WHAT IS REQUIRED ->
For this listing, the lines between the one holding "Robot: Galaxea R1" and the one holding "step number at", inclusive, must be set down exactly.

Top of RECORDS SUPPLIED

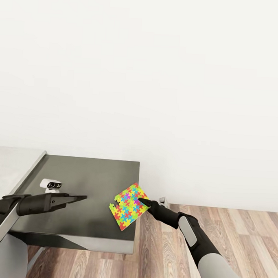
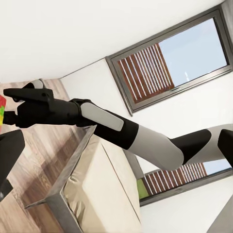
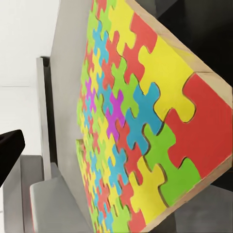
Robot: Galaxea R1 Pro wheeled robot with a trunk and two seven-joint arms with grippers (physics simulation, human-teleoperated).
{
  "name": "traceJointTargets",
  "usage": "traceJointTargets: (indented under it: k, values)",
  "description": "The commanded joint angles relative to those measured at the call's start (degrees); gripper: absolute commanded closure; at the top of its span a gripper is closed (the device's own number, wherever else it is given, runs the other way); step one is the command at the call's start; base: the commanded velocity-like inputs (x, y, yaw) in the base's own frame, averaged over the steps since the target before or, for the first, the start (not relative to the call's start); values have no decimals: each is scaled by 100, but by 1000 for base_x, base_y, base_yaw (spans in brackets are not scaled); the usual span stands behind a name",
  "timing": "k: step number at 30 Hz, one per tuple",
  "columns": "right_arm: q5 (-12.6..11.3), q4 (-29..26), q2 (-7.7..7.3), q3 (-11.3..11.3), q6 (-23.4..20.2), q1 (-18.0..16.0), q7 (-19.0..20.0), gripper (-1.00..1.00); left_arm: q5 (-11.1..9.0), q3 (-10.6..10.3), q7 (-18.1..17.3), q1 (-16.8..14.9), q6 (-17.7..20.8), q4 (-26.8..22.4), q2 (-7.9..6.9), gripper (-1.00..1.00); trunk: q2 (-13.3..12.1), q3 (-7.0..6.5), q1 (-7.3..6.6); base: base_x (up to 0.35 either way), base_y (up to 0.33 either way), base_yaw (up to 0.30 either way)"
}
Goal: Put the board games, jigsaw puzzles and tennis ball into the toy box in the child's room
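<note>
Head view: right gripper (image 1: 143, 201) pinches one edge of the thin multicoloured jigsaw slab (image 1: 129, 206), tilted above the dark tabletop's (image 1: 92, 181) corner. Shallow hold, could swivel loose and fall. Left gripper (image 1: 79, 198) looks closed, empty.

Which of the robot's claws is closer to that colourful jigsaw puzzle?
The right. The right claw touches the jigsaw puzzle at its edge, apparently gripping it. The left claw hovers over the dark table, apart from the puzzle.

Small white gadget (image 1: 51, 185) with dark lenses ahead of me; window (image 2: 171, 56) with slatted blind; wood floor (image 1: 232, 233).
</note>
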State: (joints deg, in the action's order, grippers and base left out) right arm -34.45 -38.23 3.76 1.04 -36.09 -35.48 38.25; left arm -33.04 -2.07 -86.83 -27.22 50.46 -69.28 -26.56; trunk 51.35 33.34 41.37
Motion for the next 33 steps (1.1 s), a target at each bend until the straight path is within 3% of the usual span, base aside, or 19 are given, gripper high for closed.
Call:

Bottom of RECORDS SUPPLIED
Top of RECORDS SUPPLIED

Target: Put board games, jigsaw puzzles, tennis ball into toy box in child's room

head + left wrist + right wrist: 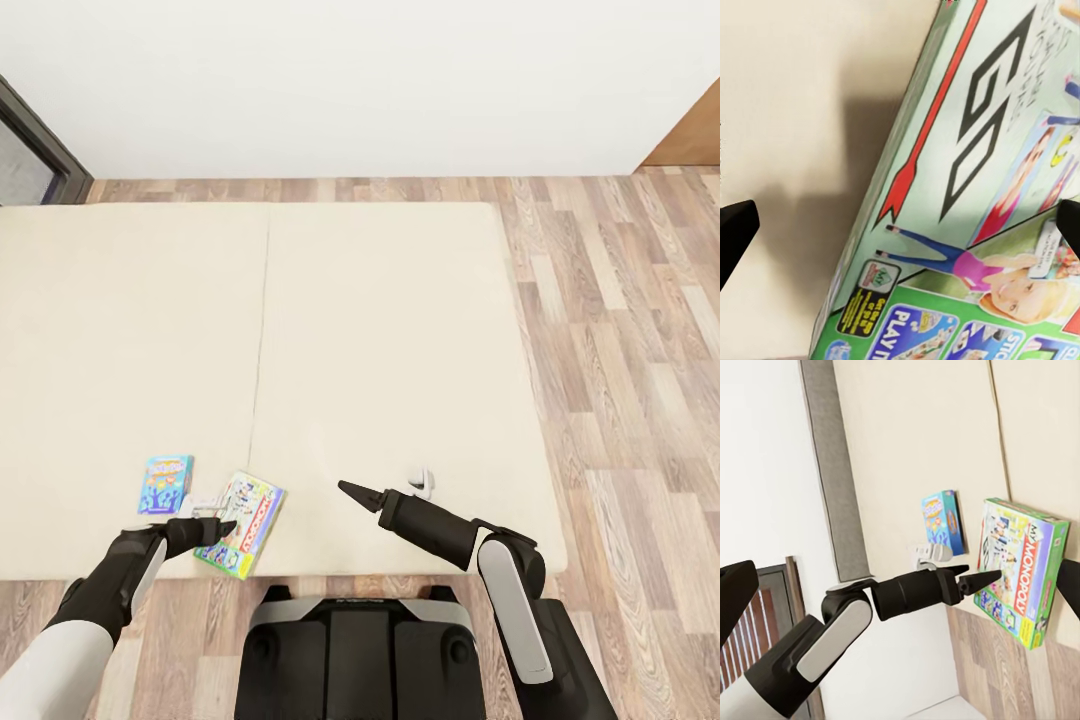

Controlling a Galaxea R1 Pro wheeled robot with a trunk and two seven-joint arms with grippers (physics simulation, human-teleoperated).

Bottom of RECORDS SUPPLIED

RESPONSE TO THE EXERCISE ->
Robot: Galaxea R1 Pro wheeled robot with a trunk and two seven-joint arms with grippers (physics simulation, human-teleoperated).
{
  "name": "traceJointTargets",
  "usage": "traceJointTargets: (indented under it: k, values)",
  "description": "The commanded joint angles relative to those measured at the call's start (degrees); gripper: absolute commanded closure; at the top of its span a gripper is closed (the device's own number, wherever else it is given, runs the other way); step one is the command at the call's start; base: the commanded velocity-like inputs (x, y, yaw) in the base's own frame, averaged over the steps since the target before or, for the first, the start (not relative to the call's start); values have no decimals: each is scaled by 100, but by 1000 for base_x, base_y, base_yaw (spans in brackets are not scaled); the usual span stands behind a name",
  "timing": "k: step number at 30 Hz, one per tuple",

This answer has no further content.